The museum, in a separate building, featured several memorabilia from Twain's life, including two printing presses that he used/bought, a couple of pipes, steamer trunks, spears from South Africa, etc. There was also an exhibit of Tiffany glass. Louis Comfort Tiffany's firm, Associated Artists, did the interior design of the house, and so the museum used to get a lot of gifts of glass; unfortunately, the glassware was made at a slightly later period, so they couldn't faithfully use any of it in the restoration. But it's all still gorgeous. I remember seeing a quote from Brad Pitt in a book about Tiffany, saying that he didn't care much for fancy cars, but if he could get a Tiffany window for $50,000, he'd snap it up.

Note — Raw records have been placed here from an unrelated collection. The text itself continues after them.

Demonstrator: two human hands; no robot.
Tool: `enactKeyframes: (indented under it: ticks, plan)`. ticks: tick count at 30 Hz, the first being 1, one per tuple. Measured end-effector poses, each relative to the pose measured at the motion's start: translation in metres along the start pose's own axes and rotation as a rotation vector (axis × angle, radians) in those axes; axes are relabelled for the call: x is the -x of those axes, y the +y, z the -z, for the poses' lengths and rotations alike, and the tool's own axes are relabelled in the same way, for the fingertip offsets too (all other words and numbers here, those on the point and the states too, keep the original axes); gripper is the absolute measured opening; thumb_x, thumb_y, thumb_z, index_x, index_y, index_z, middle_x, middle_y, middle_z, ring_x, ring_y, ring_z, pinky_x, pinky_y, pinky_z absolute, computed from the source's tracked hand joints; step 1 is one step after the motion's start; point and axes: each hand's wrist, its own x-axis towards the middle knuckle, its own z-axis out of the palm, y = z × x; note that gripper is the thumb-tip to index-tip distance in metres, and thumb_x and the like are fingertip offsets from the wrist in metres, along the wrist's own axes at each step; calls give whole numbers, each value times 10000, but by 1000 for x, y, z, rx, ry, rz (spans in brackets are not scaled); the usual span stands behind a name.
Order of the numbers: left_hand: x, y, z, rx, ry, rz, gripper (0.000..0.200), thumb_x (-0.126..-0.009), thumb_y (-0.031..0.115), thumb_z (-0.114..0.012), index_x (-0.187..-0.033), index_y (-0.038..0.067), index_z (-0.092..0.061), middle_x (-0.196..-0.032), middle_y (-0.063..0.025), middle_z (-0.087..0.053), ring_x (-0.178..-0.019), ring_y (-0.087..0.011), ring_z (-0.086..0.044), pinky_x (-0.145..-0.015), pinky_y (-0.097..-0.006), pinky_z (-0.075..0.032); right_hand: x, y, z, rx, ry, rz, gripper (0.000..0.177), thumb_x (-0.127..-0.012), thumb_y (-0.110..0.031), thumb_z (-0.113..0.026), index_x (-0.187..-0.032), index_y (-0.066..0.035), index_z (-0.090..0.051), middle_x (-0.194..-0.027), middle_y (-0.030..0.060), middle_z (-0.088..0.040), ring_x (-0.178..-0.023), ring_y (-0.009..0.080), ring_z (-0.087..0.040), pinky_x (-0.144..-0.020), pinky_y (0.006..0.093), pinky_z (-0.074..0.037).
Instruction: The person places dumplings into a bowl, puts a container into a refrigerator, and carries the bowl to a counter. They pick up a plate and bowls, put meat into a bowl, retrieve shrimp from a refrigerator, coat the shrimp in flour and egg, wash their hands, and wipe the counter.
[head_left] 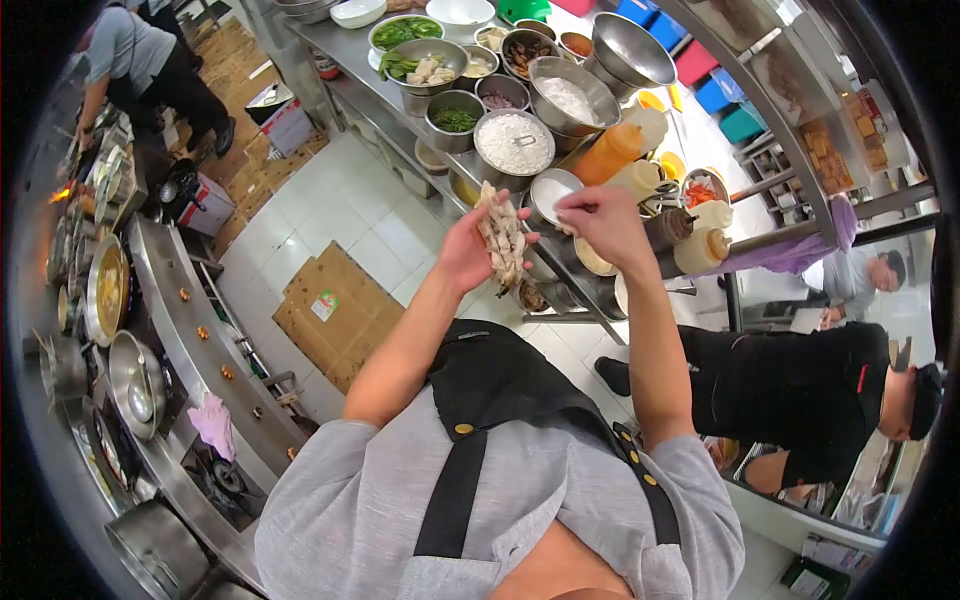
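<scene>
A pale, uneven piece of food, looking like meat, (502, 238) lies along the palm and fingers of my left hand (466, 250). My right hand (598, 222) is just to the right of it, its fingers pinched together over the edge of a bowl of white powder (550, 192); whatever is between the fingertips is too small to make out. Beyond my hands, a larger bowl of white powder (514, 142) has a small wire handle standing in it. A bowl of chopped greens (454, 118) is at its left.
Squeeze bottles (612, 150) line the steel counter's right side. A stove with a wok (138, 382) runs along the left. Cardboard (335, 310) lies on the floor. One person in black (790, 390) bends at the right; another person (150, 60) is at the far left.
</scene>
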Motion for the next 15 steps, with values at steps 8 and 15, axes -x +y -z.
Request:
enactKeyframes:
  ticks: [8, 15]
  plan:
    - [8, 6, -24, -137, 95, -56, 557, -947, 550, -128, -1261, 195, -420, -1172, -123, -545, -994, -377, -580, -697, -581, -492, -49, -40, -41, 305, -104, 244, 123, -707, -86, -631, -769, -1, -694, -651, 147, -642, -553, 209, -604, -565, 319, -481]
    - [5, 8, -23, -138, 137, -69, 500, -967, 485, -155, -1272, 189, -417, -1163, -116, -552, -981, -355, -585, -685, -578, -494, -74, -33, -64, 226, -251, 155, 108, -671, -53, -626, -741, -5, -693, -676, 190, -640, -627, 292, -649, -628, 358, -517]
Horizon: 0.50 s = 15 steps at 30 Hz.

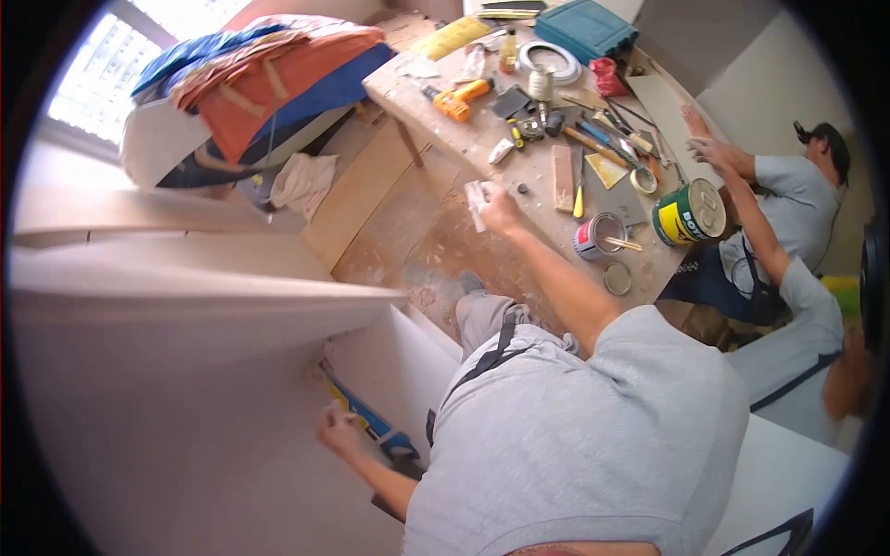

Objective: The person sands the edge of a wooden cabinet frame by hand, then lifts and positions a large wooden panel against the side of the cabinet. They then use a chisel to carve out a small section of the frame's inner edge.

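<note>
My right hand [501,209] has its fingers closed round a thin whitish piece [476,206], beside the near edge of the cluttered worktable [443,141]. Low on the left, my left hand [339,429] is held with its fingers bent together inside a white cabinet-like recess [385,347]. What it holds, if anything, is too small to make out. Just beyond its fingertips lies a long blue and yellow object [371,417], leaning along the recess.
The table bears an orange drill [457,101], an open paint can [601,235], a green and yellow can [690,212], a teal case [587,30] and several hand tools. Two people in grey shirts [793,190] are at the right. Coloured sheets [250,88] cover something upper left.
</note>
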Available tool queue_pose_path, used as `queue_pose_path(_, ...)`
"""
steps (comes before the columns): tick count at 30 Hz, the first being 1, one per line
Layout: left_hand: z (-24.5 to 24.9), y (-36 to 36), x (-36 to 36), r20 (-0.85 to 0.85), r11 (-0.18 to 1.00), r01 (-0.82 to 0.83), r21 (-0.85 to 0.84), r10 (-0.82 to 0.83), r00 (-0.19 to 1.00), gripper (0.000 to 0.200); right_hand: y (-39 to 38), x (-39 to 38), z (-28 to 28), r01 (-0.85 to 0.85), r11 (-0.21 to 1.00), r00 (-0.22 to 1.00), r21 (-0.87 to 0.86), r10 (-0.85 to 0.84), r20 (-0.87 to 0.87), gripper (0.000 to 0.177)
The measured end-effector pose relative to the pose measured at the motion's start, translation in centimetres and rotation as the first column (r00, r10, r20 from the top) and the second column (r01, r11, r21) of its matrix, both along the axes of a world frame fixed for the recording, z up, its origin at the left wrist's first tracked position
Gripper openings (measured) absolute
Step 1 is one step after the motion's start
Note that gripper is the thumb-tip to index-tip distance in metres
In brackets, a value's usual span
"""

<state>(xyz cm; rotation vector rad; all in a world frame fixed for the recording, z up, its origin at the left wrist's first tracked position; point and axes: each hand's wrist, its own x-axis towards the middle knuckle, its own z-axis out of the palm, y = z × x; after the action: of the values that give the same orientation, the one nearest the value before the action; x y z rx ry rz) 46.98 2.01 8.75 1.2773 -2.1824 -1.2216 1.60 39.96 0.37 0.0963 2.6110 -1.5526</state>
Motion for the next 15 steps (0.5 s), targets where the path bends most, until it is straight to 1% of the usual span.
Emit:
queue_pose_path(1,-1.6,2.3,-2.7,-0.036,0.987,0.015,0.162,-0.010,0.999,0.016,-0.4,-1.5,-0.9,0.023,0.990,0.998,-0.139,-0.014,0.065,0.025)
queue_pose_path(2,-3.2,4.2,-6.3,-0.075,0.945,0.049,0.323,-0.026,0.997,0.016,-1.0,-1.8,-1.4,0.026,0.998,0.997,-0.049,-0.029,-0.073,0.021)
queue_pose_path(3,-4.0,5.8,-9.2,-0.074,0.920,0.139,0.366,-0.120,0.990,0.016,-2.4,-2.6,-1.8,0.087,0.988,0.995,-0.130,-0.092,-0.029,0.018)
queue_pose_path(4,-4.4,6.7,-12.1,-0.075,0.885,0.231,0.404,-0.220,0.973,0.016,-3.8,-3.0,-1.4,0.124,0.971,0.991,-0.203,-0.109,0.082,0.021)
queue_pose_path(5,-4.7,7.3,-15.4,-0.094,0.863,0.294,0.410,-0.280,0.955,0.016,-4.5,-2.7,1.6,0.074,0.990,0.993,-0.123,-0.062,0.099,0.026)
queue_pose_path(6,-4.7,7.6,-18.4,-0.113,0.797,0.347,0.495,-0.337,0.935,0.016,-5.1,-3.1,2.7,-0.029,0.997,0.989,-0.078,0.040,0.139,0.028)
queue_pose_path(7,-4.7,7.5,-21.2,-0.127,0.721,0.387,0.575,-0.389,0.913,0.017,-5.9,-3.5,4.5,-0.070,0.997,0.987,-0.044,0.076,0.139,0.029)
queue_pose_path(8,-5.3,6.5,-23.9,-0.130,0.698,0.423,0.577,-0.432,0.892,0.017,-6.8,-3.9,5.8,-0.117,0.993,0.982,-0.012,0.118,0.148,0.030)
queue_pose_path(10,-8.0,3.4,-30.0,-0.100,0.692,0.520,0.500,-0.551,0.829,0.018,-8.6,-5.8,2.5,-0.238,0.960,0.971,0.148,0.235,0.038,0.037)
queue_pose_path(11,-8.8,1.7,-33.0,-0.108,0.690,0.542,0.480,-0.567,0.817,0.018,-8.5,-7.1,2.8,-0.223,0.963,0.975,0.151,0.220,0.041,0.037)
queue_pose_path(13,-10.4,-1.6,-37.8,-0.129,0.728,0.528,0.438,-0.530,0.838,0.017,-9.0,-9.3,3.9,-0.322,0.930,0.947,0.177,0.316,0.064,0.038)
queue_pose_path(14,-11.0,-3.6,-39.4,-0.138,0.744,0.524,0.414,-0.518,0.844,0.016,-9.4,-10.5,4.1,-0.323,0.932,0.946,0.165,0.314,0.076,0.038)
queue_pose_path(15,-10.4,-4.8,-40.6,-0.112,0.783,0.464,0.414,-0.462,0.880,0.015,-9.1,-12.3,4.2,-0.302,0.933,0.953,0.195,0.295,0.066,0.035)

We were informed at the end of the tour that the book 1,000 Places to See Before You Die (or something equally cheerful) included the Twain House. I have to go look at what the other 999 are now. I mean, I've been to a lot of authors' houses (so many that I decided to add a new label for this post and others to come), and most are fantastic; the Balzac and Dickens houses were highlights. I think the few that make your 1,000 depend on your reading taste. But I do strenuously recommend this to anyone in the Hartford area, especially if you have even a passing interest in Twain and his work. It's also right next door to the Stowe house, about which more another day.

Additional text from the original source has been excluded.